The other day I had a discussion with Florian here on LWN about Red Hat v. MySQL AB. He claimed that if you wanted to get Linux (distribution), you could get it anywhere, while if you wanted to get MySQL, you had to get it from MySQL AB. That claim is, of course, misleading. Because there is no such thing as Linux (distribution). You have to _make_ one (give it a try here: http://www.linuxfromscratch.org/ - it's not that easy). So, I countered that if you wanted to get Red Hat Linux, you had to get it from Red Hat.
And this is what you call proprietary, because it comes from a vendor. If Oracle, for instance, put much better support and development behind their RHEL clone, they will then be making better Red Hat Linux (or RHEL) than Red Hat and will eventually win over more customers. Of course, if then someone else does the same thing to them, the "ownership" will change again. All of this is not easy to do. Fedora community didn't spring to life yesterday. Red Hat employees didn't accumulate their knowledge overnight.
This is not what we (or anyone I know) call proprietary in the world of software. That better mousetrap here is neither patented nor protected by copyright in such a way that would prevent others from copying it. Just about the only thing you cannot copy is Red Hat's expertise and trademarks. Now, that is hard to do - building you own brand and expertise.
This just goes to show that giving companies monopolies is not always necessary for them to take a good portion of the market. As a well known anti IP economist noted: ideas floating around are not worth much. Only the ones inside someone's head are.
Now, let me give you a practical example. There is simply no way I can convince my employers to put Debian or Fedora boxes in place of RHEL boxes. And it has nothing to do with particular software RHEL contains (in fact, I'm pretty sure all of it runs on Fedora, without modification - that's what runs on my workstation). It has to do with the fact that RHEL comes with an iron clad contract for support. The company I provide services for is a global company, with over 100,000 employees worldwide. They simply cannot afford to give SLAs to their customers without having professional level support for the OS.

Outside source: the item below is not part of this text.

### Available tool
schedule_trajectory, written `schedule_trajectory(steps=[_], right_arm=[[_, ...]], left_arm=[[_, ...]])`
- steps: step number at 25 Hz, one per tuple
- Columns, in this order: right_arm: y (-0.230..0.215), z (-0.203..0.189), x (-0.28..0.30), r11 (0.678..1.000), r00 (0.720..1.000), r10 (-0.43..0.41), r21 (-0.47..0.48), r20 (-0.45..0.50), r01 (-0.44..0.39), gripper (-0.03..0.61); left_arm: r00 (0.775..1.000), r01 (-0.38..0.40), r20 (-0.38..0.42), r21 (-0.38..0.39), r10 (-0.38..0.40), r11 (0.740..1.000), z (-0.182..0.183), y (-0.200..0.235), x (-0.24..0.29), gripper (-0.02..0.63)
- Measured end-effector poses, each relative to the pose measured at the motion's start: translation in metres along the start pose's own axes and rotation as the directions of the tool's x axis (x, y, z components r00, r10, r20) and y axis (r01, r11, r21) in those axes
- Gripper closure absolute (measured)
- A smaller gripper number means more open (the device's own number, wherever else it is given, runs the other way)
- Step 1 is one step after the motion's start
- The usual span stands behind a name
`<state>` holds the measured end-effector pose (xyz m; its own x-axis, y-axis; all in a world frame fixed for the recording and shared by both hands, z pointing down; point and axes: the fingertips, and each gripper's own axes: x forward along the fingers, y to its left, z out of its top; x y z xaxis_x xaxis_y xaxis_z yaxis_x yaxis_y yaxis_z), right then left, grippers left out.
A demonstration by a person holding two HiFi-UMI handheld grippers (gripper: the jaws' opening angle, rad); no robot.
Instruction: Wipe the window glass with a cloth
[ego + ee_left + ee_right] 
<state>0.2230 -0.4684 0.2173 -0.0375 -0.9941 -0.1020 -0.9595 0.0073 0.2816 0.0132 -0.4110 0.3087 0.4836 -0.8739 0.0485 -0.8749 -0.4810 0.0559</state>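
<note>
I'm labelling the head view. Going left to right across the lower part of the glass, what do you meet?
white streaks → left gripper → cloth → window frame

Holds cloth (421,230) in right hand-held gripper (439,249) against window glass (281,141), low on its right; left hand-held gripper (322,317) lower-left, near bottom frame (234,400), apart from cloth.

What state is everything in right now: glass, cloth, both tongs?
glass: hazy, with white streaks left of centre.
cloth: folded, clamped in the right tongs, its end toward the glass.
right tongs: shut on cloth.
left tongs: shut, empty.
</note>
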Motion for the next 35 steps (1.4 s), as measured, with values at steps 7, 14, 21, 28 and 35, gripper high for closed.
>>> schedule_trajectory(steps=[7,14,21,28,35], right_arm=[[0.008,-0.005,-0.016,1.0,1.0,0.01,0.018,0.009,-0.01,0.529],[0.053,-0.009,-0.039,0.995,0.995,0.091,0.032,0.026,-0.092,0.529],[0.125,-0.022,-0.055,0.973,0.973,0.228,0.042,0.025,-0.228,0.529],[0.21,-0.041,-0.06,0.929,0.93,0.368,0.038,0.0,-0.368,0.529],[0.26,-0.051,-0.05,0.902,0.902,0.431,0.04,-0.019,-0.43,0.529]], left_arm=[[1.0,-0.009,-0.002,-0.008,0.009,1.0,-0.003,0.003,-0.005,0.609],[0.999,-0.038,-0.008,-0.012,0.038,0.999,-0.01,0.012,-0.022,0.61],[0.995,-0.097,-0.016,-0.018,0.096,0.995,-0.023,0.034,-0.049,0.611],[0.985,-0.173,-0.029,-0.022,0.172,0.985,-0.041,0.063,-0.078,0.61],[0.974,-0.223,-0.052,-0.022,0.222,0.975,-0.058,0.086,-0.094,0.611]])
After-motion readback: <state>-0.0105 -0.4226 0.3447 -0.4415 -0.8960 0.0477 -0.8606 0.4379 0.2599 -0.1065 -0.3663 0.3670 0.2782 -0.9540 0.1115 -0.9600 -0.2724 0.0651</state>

Now, if Oracle were to provide an honest effort of actually supporting a Linux distribution, by having an open source development community and by employing a wide range of open source folks, that would be an entirely different matter. I'm sure management could be persuaded to switch, if the price/service was right.
Software is complicated. Good software is even more complicated. Even if everything is open source, it takes a great deal of effort to mount a formidable challenge against an established player. Even when using their own parts. None of this make the parts or the player proprietary. It just makes it hard, complicated and risky.